>>>>>

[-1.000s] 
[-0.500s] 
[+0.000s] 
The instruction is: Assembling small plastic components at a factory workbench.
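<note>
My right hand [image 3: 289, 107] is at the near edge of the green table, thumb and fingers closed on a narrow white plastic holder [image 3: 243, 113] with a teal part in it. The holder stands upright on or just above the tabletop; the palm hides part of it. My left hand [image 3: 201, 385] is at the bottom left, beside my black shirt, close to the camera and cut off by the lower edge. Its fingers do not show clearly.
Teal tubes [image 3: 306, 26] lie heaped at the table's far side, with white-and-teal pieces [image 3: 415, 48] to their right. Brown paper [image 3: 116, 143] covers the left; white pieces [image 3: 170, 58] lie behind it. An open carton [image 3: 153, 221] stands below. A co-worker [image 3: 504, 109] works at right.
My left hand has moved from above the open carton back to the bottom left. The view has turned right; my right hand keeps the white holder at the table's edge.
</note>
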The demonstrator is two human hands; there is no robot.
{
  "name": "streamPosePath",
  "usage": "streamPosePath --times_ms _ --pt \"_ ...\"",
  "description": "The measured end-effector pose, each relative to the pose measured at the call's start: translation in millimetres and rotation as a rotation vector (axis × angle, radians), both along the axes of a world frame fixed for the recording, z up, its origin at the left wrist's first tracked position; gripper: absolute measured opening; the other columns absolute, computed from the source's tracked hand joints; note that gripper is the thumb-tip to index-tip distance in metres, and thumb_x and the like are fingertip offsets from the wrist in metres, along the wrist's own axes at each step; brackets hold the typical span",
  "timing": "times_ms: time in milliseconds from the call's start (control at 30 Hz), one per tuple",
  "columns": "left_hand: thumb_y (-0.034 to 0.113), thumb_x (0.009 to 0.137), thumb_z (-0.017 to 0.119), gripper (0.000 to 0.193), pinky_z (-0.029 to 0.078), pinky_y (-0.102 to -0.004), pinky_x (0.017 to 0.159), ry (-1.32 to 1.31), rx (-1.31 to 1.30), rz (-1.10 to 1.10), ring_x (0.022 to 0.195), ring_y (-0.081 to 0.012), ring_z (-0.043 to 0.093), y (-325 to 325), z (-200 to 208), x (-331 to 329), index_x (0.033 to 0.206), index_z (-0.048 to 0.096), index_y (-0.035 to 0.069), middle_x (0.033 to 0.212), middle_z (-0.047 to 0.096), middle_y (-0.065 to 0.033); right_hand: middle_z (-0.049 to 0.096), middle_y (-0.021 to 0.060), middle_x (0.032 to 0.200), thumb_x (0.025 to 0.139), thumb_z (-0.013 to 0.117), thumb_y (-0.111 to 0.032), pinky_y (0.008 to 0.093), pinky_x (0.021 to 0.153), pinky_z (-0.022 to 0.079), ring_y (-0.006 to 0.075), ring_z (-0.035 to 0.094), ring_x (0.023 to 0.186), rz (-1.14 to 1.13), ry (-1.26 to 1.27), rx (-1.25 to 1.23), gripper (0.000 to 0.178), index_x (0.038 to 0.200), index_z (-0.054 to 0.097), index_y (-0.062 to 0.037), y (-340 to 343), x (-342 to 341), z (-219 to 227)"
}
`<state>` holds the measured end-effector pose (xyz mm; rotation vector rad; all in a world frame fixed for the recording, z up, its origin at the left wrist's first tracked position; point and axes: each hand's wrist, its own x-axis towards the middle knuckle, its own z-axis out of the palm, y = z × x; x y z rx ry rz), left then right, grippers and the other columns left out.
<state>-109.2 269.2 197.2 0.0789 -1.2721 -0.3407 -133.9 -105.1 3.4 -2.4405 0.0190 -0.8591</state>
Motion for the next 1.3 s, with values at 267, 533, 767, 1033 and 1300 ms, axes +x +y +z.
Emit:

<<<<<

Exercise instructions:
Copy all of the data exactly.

Output of the exercise:
[-1.000s] 
[-0.500s] 
[+0.000s] 
The instruction is: Assembling small plastic components at a factory workbench.
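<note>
My right hand [image 3: 289, 107] is at the near edge of the green table, thumb and fingers closed on a narrow white plastic holder [image 3: 243, 113] with a teal part in it. The holder stands upright on or just above the tabletop; the palm hides part of it. My left hand [image 3: 201, 385] is at the bottom left, beside my black shirt, close to the camera and cut off by the lower edge. Its fingers do not show clearly.
Teal tubes [image 3: 306, 26] lie heaped at the table's far side, with white-and-teal pieces [image 3: 415, 48] to their right. Brown paper [image 3: 116, 143] covers the left; white pieces [image 3: 170, 58] lie behind it. An open carton [image 3: 153, 221] stands below. A co-worker [image 3: 504, 109] works at right.
My left hand has moved from above the open carton back to the bottom left. The view has turned right; my right hand keeps the white holder at the table's edge.
</note>
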The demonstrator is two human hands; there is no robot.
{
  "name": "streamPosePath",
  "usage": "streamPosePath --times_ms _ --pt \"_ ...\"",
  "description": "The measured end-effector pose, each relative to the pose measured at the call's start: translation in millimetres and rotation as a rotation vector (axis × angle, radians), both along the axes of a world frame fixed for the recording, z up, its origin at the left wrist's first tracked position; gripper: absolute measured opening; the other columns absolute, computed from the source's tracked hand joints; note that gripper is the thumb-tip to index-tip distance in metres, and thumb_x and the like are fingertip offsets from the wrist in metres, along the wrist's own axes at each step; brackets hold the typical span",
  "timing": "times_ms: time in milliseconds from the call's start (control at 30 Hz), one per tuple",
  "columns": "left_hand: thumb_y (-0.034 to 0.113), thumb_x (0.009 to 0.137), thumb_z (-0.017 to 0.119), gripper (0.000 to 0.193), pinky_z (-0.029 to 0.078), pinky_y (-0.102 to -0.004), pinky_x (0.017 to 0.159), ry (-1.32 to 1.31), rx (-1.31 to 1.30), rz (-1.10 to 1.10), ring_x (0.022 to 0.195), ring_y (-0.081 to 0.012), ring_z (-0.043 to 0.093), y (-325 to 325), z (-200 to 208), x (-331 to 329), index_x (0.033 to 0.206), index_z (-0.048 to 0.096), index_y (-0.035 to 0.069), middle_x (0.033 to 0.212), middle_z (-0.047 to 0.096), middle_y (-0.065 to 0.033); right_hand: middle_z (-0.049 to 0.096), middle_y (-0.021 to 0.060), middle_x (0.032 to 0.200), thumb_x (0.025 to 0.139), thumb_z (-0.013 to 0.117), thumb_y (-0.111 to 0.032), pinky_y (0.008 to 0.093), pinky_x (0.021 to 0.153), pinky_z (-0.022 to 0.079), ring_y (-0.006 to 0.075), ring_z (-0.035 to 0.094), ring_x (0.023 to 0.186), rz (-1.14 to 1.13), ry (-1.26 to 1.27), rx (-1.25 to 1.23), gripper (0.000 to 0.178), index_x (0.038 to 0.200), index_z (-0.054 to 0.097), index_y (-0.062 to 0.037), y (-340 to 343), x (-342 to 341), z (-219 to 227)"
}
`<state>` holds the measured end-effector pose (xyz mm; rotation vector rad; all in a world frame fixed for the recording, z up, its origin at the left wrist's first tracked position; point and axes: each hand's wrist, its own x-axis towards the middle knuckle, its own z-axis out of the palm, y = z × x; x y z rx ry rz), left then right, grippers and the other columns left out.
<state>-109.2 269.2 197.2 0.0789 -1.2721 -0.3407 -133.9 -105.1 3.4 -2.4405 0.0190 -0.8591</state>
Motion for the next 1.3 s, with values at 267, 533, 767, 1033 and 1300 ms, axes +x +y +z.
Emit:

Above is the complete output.